TAX GOES OFF, TAX GOES ON
After a judicial review, the Indonesian Government has scrapped plans to increase the entertainment tax there between 40-75 per cent. The tax increase would have included spas, wellness centres and entertainment venues. But a new Provincial Tourism Tax of $US10 ($15.30) starts on February 14, which travellers will need to pay upon arrival in addition to the Visa-On-Arrival fee.
NEW BALI CHEF
Still in Bali, Alila Villas Uluwatu has appointed Derrick Walles as its new executive chef. From Sri Lanka, he began his culinary career more than 15 years ago at Hilton Colombo, then spent a decade working at various resorts in the Maldives. He was last at Six Senses Zighy Bay, on Oman’s Musandam Peninsula.
AND TWO NEW HOTELS
+ A new luxury hotel has just opened in the Japanese hot spring town of Atami, 45 minutes from Tokyo. The Atami Izusan KARAKU is on a hill overlooking Sagami Bay. It has an open-air onsen bath in all guest rooms and the hotel is set in the pretty Izusan’s landscape.

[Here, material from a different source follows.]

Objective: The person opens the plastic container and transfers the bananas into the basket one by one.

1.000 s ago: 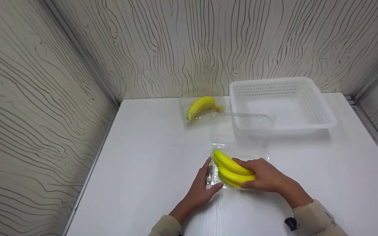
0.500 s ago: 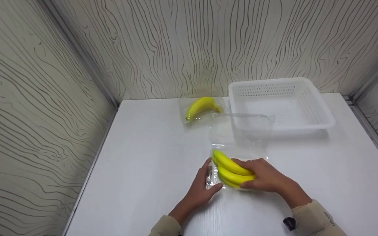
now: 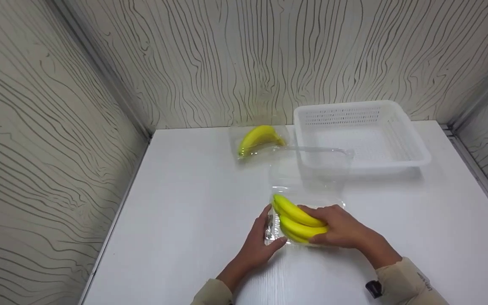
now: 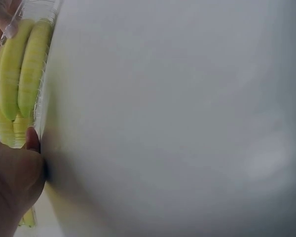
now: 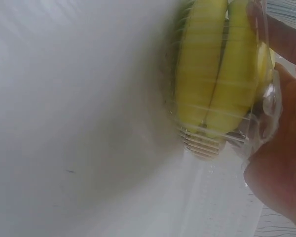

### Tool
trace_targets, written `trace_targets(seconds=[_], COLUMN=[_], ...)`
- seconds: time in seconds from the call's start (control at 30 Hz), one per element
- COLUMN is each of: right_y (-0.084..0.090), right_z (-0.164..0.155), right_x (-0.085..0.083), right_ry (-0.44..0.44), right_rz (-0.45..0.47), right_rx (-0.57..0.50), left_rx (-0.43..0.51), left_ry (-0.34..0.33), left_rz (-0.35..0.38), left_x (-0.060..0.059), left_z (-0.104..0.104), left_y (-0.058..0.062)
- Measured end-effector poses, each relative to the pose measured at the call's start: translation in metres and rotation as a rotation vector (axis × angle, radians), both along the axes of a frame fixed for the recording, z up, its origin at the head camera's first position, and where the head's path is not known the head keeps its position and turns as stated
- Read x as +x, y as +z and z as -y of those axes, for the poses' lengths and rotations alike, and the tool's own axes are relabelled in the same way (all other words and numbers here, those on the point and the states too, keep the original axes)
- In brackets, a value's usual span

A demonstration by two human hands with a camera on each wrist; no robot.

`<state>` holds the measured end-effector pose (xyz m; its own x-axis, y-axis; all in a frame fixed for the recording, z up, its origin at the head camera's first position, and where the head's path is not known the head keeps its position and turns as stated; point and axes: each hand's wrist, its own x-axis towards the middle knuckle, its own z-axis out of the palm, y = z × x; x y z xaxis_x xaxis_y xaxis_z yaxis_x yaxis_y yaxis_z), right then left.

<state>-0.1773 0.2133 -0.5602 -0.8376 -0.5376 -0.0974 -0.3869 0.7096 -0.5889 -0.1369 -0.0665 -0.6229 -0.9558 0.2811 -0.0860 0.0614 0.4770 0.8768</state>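
Observation:
My right hand grips a bunch of yellow bananas from its right end, thumb on the near side and fingers across the far side. The bunch lies in the base of a clear plastic clamshell box, whose lid is folded back behind it. My left hand holds the box's left end, with the thumb at the near corner and the fingers along the side. Through the clear wall, the left wrist view shows the bananas side by side. In the right wrist view the ribbed box bottom covers the bananas.
Behind the lid, another clear box with a banana in it stands near the back wall. A white perforated basket sits at the back right and overlaps the raised lid in this view. Wood-patterned walls border the white table.
The whole head view has shifted slightly to the left. Both hands keep their places on the box and the bananas.

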Motion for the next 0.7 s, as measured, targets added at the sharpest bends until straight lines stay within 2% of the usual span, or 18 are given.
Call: trace_targets(seconds=[0.3, 0.7], right_y=[0.0021, 0.0003], right_z=[0.0013, 0.0002], right_x=[0.0011, 0.0044], right_ry=[-0.029, -0.06], right_rz=[0.022, 0.051], right_rx=[0.007, 0.032], left_rx=[0.038, 0.071], left_ry=[0.003, 0.015], left_rz=[0.02, 0.009], left_x=[-0.001, -0.0001], left_z=[-0.0002, -0.0004], left_y=[0.0014, -0.0001])
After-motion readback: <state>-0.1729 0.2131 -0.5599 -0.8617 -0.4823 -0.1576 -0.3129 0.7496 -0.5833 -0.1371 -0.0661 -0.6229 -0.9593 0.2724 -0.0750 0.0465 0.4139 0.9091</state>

+ The new Radisson Safari Hotel Hoedspruit is Radisson Hotel Group’s first safari hotel in Africa. It is between Kruger National Park and Blyde River Canyon nature reserves, in the grasslands of the Limpopo province, with views of the Drakensberg mountains.
Viking Cruises has opened registration for its free Explorer Sessions at Crown Perth on Thursday, March 21. The information sessions will cover river, ocean and expedition journeys across seven continents and are each from 45 to 75 minutes long. Register at vikingcruises.com.au/infosessions.
NO MORE LOITERING
Perth Airport’s new express pick-up and drop-off zone came into effect on Monday — and drivers who loiter for more than six minutes can be fined. Drivers will be given another four weeks to get used to the changes at Terminals 3 and 4 before being charged a minimum of $7 for overstaying the new time limit.